→ **RECORDS FOR THIS TASK**:
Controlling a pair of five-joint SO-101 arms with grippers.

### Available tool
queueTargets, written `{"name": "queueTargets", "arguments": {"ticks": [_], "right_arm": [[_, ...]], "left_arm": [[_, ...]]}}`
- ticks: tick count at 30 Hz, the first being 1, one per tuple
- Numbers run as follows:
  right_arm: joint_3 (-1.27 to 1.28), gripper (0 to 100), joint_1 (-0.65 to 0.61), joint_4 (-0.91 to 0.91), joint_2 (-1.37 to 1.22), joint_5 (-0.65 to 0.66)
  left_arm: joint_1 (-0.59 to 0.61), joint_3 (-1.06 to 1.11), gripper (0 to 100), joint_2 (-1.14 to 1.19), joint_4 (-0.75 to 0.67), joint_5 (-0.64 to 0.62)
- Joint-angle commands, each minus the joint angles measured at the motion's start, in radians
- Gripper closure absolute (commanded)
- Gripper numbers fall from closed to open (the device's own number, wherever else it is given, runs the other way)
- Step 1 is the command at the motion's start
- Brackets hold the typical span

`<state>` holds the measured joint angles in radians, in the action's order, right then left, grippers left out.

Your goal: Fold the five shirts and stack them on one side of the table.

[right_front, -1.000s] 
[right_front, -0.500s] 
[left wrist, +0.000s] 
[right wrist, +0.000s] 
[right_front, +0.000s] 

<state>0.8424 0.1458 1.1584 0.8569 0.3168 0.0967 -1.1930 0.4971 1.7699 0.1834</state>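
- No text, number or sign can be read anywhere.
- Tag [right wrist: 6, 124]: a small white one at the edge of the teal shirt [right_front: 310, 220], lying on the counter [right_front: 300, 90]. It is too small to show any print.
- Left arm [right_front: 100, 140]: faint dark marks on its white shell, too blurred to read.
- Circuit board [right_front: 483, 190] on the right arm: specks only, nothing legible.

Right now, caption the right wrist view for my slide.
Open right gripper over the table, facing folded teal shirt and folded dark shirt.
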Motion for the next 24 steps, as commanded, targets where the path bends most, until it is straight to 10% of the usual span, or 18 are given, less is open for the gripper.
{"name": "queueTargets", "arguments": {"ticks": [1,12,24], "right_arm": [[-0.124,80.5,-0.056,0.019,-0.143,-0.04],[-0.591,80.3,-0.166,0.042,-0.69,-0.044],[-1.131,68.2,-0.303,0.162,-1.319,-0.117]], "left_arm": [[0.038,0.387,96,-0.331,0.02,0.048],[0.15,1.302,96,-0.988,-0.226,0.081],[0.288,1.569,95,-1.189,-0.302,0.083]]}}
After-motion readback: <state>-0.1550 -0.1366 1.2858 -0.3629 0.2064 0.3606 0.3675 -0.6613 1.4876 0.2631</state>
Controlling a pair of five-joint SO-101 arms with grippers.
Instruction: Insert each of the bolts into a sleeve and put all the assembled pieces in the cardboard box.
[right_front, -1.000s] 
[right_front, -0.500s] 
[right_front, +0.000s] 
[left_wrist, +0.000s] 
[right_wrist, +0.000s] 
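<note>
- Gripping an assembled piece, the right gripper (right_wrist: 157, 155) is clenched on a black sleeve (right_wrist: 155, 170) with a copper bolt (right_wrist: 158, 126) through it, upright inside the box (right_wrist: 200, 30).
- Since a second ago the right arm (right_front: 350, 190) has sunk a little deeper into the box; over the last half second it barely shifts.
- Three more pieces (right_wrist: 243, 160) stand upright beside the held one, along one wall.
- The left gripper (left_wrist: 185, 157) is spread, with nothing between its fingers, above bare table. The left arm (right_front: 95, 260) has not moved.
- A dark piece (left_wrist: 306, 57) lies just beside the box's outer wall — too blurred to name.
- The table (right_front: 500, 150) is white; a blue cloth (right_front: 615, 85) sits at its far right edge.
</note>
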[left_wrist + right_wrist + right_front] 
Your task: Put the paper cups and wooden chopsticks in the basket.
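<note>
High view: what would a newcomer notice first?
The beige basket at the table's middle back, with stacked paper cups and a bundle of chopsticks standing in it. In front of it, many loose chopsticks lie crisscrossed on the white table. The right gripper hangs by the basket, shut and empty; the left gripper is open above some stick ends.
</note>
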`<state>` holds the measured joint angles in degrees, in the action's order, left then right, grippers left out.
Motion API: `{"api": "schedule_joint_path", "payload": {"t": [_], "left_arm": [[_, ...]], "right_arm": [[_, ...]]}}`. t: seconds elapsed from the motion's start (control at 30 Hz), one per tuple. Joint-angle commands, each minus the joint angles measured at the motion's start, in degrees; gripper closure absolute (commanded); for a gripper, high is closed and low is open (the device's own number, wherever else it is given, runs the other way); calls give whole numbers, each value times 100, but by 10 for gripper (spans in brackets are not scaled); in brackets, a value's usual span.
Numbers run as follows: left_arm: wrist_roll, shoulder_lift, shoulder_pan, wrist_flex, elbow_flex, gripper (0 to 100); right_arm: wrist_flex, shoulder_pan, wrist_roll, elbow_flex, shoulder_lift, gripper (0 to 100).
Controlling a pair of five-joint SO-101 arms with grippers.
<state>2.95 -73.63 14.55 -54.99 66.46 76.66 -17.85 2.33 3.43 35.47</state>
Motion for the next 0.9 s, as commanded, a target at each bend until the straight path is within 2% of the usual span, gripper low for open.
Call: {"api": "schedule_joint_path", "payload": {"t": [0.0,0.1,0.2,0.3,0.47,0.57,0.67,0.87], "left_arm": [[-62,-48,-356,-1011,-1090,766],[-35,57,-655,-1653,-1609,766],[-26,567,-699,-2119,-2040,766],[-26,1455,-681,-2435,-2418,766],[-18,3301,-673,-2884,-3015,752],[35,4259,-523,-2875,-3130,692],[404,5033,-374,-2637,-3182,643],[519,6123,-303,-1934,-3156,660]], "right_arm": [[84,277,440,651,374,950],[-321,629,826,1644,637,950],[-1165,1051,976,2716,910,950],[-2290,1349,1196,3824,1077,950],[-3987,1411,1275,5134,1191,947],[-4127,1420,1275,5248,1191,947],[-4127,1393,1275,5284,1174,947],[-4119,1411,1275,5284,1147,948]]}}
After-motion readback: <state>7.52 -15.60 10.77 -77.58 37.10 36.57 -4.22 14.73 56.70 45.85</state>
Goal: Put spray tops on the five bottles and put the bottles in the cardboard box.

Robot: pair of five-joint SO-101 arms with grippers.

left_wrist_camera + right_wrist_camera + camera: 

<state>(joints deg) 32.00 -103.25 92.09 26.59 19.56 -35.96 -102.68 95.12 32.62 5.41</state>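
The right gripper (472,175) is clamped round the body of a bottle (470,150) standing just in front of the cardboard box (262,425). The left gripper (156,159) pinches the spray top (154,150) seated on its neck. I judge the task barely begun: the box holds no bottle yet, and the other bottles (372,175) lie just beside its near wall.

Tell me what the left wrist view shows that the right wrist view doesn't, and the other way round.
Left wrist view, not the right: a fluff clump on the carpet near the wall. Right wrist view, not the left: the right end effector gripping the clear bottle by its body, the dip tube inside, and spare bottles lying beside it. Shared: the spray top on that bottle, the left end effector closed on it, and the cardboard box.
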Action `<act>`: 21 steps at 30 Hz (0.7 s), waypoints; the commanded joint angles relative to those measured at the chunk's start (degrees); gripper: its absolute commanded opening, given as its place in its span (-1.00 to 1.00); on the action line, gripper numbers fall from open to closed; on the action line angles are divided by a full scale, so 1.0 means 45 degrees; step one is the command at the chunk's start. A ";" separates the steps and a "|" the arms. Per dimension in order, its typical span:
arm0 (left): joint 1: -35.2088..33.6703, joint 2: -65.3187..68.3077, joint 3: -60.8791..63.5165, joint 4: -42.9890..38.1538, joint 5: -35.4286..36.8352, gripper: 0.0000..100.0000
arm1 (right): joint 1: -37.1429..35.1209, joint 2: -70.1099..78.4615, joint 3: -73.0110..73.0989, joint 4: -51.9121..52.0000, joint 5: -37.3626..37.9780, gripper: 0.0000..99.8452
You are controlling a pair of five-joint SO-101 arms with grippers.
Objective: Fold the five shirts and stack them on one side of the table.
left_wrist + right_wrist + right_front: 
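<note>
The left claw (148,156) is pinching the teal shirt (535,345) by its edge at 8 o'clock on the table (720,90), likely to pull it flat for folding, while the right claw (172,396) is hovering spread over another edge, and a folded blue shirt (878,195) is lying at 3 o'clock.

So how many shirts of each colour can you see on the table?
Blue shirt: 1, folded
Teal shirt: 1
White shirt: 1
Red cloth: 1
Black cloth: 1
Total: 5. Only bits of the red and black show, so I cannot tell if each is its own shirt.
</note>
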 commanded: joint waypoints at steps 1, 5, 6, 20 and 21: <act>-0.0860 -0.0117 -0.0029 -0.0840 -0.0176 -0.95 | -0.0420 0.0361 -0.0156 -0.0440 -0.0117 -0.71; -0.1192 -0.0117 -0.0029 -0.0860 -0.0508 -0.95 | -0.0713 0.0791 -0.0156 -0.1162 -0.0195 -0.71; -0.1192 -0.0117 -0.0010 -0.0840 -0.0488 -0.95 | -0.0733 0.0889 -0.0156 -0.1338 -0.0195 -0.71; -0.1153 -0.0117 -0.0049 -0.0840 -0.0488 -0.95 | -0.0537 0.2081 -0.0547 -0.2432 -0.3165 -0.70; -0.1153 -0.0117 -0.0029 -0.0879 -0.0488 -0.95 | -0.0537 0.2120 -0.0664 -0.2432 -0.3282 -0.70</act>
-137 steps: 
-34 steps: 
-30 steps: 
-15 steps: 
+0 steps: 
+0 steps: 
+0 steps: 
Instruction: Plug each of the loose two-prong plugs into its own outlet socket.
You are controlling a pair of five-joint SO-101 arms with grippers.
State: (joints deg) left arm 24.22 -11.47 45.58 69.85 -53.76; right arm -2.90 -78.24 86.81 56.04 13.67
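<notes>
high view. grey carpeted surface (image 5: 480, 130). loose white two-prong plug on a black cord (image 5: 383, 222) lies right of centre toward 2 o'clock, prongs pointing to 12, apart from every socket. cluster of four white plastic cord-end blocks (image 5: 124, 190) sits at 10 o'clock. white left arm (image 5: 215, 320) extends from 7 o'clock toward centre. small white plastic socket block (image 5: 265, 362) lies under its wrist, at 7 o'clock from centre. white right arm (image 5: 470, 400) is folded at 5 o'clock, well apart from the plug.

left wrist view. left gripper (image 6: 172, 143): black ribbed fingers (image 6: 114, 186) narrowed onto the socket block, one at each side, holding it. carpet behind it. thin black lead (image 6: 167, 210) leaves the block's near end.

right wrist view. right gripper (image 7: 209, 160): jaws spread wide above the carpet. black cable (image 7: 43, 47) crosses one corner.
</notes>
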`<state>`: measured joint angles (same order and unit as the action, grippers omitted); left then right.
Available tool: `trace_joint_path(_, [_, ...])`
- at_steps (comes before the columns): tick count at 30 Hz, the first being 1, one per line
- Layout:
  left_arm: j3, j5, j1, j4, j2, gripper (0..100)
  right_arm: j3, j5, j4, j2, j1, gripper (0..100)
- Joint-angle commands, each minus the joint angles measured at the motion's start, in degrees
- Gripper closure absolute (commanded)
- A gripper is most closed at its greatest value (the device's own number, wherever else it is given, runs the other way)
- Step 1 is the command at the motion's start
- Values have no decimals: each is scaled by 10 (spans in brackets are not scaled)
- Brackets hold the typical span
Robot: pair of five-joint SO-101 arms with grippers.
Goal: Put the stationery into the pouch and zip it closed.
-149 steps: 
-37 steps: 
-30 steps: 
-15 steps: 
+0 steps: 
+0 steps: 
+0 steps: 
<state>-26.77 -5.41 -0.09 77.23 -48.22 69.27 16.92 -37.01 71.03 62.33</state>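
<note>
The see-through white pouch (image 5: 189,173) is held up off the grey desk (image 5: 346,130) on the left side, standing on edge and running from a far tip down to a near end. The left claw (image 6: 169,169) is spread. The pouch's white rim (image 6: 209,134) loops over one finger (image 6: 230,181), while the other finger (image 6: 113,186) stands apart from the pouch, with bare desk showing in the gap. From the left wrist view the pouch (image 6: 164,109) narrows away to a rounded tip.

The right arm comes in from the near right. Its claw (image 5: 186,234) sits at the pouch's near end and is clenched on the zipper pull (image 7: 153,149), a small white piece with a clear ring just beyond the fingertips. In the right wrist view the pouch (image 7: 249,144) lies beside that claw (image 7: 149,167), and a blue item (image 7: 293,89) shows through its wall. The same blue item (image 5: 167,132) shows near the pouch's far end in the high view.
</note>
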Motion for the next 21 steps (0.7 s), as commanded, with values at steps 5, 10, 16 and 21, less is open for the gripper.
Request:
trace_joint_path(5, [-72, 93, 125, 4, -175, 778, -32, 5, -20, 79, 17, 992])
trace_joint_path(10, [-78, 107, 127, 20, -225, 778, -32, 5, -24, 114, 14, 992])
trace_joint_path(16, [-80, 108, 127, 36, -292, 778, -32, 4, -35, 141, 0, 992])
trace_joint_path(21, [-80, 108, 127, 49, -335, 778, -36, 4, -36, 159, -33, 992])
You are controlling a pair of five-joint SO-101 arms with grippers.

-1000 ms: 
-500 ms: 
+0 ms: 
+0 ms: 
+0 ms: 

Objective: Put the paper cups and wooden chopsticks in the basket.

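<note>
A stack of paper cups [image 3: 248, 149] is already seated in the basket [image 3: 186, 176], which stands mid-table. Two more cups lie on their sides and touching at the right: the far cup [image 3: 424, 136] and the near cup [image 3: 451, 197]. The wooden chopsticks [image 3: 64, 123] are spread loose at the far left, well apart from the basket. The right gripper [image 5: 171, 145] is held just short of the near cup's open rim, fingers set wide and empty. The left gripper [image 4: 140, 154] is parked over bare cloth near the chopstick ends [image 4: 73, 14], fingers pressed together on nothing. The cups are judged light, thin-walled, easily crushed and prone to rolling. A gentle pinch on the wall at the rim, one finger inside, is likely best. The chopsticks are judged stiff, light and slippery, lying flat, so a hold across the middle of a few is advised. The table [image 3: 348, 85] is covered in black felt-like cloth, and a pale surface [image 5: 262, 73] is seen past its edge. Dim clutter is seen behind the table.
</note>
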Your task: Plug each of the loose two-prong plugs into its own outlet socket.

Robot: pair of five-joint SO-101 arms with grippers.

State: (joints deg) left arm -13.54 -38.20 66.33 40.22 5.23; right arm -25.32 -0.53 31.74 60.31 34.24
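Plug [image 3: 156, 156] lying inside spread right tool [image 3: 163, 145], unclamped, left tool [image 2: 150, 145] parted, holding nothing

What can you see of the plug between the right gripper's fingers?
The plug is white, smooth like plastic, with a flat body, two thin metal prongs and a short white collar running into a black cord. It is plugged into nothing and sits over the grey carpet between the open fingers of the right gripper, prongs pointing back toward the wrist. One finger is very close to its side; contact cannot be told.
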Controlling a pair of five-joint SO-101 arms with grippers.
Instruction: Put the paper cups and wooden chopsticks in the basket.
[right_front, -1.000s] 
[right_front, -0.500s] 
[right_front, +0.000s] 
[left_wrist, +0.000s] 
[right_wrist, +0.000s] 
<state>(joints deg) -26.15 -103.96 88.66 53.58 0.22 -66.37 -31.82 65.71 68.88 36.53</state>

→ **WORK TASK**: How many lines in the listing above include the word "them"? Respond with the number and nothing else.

→ **RESPONSE TO THIS EXERCISE**: 2